__What this task involves__:
An exact copy is needed of the lines in the entries below from the line with "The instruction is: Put" up to and including the line with "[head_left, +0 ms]", and of nothing else. Leave the pictures out.

**** Provided data ****

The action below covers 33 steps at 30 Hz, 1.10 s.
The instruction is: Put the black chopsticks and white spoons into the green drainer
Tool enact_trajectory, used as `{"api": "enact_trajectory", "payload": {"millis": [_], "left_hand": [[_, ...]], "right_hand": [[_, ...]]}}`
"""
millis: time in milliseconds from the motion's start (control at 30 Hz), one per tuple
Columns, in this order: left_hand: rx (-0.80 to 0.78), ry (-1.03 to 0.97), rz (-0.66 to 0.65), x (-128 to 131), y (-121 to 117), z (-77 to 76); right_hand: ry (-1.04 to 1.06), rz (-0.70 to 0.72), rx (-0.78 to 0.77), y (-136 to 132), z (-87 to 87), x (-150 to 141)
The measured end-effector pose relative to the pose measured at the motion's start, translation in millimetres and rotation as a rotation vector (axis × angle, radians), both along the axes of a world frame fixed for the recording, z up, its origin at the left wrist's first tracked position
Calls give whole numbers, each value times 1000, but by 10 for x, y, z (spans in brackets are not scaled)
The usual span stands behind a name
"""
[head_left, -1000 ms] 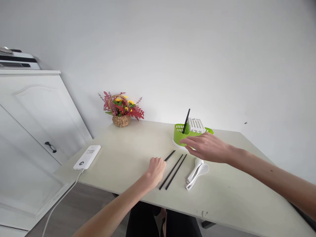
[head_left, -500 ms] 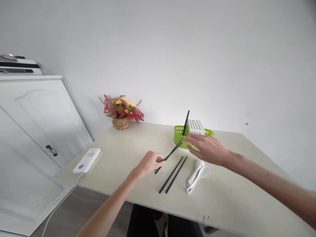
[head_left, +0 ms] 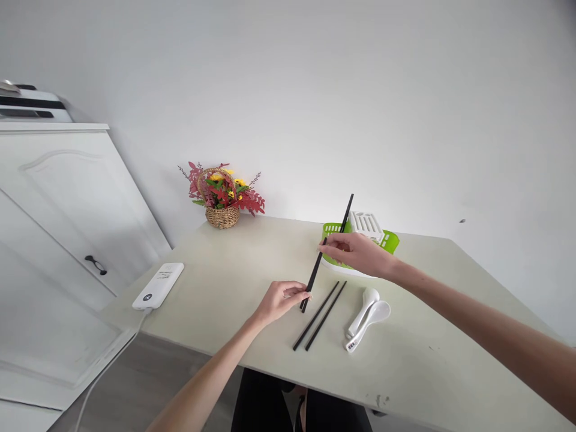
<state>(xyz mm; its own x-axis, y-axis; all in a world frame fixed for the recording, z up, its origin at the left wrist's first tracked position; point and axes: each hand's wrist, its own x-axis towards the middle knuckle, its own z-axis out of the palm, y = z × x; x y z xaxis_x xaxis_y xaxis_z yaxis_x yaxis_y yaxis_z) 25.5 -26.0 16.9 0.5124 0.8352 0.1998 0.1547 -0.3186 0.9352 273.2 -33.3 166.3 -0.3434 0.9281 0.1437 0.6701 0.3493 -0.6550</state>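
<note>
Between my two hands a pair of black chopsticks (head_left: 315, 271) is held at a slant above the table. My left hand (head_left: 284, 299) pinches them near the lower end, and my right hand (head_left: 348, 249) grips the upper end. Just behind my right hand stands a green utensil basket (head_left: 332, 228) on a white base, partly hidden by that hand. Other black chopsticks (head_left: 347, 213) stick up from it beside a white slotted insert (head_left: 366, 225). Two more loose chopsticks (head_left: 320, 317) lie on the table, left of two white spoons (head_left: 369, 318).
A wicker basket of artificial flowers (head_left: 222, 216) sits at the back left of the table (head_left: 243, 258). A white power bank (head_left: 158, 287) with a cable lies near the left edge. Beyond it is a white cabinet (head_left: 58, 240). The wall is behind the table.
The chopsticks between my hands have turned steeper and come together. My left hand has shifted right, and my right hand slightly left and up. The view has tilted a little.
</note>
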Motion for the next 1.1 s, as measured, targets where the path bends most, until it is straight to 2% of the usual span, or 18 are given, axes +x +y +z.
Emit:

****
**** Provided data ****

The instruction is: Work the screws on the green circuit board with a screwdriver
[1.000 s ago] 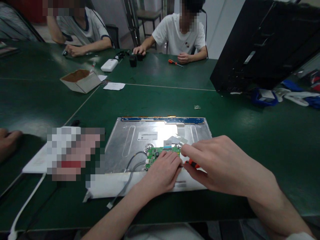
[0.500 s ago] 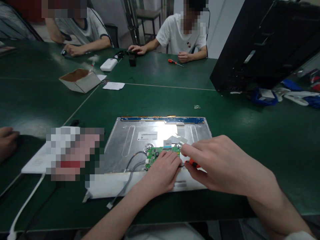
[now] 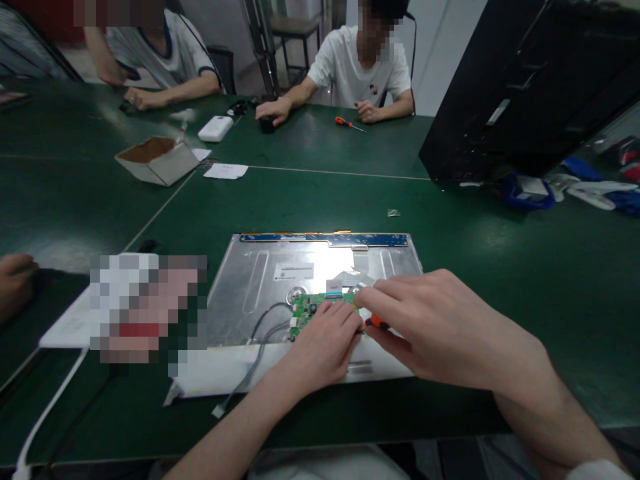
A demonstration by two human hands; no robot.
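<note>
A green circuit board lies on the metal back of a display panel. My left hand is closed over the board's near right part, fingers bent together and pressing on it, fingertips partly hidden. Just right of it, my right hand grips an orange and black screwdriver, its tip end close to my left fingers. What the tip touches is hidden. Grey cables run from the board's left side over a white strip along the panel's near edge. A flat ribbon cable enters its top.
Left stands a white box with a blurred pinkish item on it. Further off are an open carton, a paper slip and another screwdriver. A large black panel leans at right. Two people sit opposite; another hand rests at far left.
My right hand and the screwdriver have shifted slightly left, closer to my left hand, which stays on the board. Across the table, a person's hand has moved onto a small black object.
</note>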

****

__Result of this task__:
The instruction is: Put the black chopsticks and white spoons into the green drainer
Tool enact_trajectory, used as `{"api": "enact_trajectory", "payload": {"millis": [_], "left_hand": [[_, ...]], "right_hand": [[_, ...]]}}`
"""
millis: time in milliseconds from the motion's start (control at 30 Hz), one per tuple
Columns, in this order: left_hand: rx (-0.80 to 0.78), ry (-1.03 to 0.97), rz (-0.66 to 0.65), x (-128 to 131), y (-121 to 117), z (-77 to 76); right_hand: ry (-1.04 to 1.06), rz (-0.70 to 0.72), rx (-0.78 to 0.77), y (-136 to 132), z (-87 to 87), x (-150 to 141)
The measured end-effector pose relative to the pose measured at the motion's start, translation in millimetres and rotation as a rotation vector (axis × angle, radians), both along the axes of a world frame fixed for the recording, z up, its origin at the left wrist's first tracked position
Calls give whole numbers, each value times 1000, but by 10 for x, y, z (spans in brackets are not scaled)
The usual span stands behind a name
"""
[head_left, -1000 ms] 
[head_left, -500 ms] 
[head_left, +0 ms] 

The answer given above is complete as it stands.